-- RECORDS follows --

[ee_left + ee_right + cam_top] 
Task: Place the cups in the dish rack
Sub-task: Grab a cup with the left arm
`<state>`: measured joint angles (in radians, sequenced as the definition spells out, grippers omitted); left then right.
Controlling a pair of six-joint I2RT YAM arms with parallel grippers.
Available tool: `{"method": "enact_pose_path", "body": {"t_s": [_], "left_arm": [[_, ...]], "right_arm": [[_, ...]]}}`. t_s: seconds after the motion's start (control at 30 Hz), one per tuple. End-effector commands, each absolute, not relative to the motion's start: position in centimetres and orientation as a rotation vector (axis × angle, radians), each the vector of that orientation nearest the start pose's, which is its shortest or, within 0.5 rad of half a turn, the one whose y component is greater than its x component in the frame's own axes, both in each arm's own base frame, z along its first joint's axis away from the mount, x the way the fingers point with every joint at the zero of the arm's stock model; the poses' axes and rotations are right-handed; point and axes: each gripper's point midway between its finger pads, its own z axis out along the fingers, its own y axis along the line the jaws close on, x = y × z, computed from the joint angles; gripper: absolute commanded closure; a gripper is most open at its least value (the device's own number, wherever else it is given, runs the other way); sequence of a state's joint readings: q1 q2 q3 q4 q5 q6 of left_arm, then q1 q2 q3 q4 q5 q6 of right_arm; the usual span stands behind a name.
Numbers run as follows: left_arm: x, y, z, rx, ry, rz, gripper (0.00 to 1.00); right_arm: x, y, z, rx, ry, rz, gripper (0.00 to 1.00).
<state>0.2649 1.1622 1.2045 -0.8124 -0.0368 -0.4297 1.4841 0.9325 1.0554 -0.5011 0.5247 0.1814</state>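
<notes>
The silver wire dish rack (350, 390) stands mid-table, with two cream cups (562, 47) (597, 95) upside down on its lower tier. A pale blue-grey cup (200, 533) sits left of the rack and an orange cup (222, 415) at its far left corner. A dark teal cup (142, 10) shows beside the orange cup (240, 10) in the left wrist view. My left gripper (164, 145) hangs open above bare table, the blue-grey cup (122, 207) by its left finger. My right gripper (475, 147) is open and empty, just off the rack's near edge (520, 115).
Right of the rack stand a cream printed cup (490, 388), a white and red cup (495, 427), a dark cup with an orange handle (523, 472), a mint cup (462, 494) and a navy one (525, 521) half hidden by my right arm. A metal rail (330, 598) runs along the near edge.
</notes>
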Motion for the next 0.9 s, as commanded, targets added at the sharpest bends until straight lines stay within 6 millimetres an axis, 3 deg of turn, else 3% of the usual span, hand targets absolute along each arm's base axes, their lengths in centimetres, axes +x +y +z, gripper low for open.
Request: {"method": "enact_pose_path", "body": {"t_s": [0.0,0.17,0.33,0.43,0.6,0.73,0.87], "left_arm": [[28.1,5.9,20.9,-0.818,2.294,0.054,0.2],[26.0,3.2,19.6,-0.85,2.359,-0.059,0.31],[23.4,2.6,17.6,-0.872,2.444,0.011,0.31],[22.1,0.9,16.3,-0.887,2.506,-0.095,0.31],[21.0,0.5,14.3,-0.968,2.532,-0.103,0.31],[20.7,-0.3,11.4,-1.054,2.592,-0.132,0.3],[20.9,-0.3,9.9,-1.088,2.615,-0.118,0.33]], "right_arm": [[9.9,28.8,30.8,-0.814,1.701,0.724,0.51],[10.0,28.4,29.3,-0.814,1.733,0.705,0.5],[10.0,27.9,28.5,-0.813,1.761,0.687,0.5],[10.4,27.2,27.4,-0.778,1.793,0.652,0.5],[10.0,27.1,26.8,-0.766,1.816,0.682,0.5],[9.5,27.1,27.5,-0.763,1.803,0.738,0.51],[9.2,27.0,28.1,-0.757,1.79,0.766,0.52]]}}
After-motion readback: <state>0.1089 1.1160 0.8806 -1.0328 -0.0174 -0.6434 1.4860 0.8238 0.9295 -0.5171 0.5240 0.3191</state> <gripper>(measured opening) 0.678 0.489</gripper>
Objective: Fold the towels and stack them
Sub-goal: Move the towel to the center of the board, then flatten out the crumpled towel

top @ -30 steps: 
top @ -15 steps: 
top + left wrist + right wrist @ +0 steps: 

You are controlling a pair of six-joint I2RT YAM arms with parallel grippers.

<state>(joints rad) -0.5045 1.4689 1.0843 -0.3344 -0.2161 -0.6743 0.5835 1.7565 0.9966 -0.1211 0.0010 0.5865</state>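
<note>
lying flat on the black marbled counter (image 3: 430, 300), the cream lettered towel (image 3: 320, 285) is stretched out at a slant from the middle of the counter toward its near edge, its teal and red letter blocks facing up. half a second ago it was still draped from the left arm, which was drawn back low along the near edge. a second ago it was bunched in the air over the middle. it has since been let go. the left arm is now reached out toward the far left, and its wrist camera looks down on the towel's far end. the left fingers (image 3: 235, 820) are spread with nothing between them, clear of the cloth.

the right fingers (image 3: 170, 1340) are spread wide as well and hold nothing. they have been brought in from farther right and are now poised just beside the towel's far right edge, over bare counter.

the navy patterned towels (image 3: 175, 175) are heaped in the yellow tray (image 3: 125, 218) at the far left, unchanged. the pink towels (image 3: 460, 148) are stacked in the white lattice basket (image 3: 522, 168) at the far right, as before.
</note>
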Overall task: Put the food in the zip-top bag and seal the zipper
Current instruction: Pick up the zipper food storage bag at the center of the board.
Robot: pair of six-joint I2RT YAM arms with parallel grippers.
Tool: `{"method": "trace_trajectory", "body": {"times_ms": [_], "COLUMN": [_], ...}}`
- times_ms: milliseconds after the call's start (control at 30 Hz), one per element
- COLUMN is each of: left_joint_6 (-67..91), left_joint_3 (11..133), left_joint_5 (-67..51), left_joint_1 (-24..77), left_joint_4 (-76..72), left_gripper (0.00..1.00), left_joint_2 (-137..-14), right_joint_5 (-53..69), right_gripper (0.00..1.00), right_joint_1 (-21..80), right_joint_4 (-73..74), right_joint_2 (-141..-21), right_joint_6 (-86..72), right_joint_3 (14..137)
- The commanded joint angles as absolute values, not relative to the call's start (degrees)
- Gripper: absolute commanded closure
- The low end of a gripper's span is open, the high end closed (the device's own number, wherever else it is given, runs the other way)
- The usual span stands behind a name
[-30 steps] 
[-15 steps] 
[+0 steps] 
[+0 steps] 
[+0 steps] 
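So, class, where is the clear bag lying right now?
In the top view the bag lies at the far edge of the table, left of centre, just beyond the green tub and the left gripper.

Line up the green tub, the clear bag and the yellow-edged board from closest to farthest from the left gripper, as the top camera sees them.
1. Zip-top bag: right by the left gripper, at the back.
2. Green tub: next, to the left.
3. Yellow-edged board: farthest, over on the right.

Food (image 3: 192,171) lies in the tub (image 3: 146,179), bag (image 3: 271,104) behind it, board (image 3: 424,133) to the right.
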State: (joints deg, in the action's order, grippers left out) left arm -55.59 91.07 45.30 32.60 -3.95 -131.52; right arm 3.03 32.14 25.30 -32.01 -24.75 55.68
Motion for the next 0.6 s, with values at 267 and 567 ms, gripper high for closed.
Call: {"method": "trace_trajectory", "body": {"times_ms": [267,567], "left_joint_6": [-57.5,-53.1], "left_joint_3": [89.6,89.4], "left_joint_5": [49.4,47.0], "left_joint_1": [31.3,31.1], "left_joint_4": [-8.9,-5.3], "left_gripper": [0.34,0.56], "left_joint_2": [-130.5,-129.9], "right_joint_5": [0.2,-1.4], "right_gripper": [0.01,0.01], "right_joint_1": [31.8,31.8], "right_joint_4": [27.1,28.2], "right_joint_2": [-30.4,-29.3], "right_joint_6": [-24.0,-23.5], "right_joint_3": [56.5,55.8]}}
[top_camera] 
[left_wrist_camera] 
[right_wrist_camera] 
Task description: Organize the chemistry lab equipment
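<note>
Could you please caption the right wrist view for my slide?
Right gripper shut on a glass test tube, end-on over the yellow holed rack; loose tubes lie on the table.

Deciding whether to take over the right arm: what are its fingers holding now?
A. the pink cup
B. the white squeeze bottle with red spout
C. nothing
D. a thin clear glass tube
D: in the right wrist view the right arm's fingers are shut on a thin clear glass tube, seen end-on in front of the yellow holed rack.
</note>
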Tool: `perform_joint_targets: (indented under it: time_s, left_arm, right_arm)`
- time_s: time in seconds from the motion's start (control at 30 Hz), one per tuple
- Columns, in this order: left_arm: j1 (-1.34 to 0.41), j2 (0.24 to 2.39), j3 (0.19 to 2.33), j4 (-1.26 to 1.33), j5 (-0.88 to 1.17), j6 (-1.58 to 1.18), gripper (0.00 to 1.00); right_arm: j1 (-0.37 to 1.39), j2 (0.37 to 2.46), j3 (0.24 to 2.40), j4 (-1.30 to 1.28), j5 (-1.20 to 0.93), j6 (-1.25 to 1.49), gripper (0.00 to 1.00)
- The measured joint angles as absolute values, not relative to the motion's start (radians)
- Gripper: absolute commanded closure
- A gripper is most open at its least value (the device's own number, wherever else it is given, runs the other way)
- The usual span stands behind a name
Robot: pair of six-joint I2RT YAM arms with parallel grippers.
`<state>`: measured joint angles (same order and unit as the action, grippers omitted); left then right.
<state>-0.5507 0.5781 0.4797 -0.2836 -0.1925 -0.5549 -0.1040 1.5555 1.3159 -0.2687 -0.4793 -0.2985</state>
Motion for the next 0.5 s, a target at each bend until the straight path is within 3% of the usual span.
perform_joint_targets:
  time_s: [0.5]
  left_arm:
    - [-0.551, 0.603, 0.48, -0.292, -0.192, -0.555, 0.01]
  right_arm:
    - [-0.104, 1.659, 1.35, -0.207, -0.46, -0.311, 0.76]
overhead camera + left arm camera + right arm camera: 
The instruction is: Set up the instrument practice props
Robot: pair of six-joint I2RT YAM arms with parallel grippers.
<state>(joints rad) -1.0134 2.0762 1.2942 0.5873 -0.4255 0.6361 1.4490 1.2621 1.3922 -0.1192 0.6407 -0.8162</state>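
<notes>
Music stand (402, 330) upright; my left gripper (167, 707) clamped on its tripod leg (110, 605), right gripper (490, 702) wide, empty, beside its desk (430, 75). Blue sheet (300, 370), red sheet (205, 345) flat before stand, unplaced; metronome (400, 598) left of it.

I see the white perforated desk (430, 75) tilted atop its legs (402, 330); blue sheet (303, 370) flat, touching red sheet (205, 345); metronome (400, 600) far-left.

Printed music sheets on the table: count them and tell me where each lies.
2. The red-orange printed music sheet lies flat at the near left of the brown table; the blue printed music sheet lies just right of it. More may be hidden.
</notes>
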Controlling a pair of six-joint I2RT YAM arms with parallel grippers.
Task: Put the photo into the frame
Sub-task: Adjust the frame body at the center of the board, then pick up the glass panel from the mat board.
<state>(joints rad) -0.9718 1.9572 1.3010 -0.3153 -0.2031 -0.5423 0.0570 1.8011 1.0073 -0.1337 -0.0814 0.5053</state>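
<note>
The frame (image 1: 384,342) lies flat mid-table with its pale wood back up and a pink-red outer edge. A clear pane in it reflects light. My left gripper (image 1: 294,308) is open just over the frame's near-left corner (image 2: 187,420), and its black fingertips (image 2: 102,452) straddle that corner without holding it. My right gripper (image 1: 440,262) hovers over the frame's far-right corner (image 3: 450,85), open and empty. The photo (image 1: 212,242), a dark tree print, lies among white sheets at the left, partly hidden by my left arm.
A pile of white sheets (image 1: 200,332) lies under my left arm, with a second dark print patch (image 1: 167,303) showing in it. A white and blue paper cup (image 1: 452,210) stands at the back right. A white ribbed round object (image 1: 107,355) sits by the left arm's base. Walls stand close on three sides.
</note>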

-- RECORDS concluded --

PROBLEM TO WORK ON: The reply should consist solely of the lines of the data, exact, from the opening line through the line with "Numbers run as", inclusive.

SOLUTION BELOW:
[ee_left + ee_right + cam_top] 
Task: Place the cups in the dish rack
Sub-task: Grab a cup with the left arm
`<state>`: measured joint angles (in radians, sequenced as the definition spells out, grippers omitted); left then right.
Controlling a pair of six-joint I2RT YAM arms with parallel grippers.
Available tool: `{"method": "enact_pose_path", "body": {"t_s": [_], "left_arm": [[_, ...]], "right_arm": [[_, ...]]}}`. t_s: seconds after the motion's start (control at 30 Hz), one per tuple. End-effector commands, each absolute, not relative to the motion's start: position in centimetres and orientation as a rotation vector (axis × angle, radians), each the vector of that orientation nearest the start pose's, which is its shortest or, within 0.5 rad of half a turn, the one whose y component is greater than its x component in the frame's own axes, both in each arm's own base frame, z along its first joint's axis away from the mount, x the way the fingers point with every joint at the zero of the arm's stock model; the poses' axes and rotations are right-handed; point and axes: each gripper's point midway between its finger pads, its own z axis out along the fingers, its own y axis along the line the jaws close on, x = y × z, computed from the joint angles; gripper: absolute commanded closure; a gripper is most open at its least value (the device's own number, wherever else it is given, runs the other way); sequence of a state's joint readings: q1 q2 q3 q4 q5 q6 of left_arm, then q1 q2 q3 q4 q5 q6 of right_arm; the usual span stands behind a name.
Numbers run as follows: left_arm: x, y, z, rx, ry, rz, gripper (0.00 to 1.00); right_arm: x, y, z, rx, ry, rz, gripper (0.00 to 1.00).

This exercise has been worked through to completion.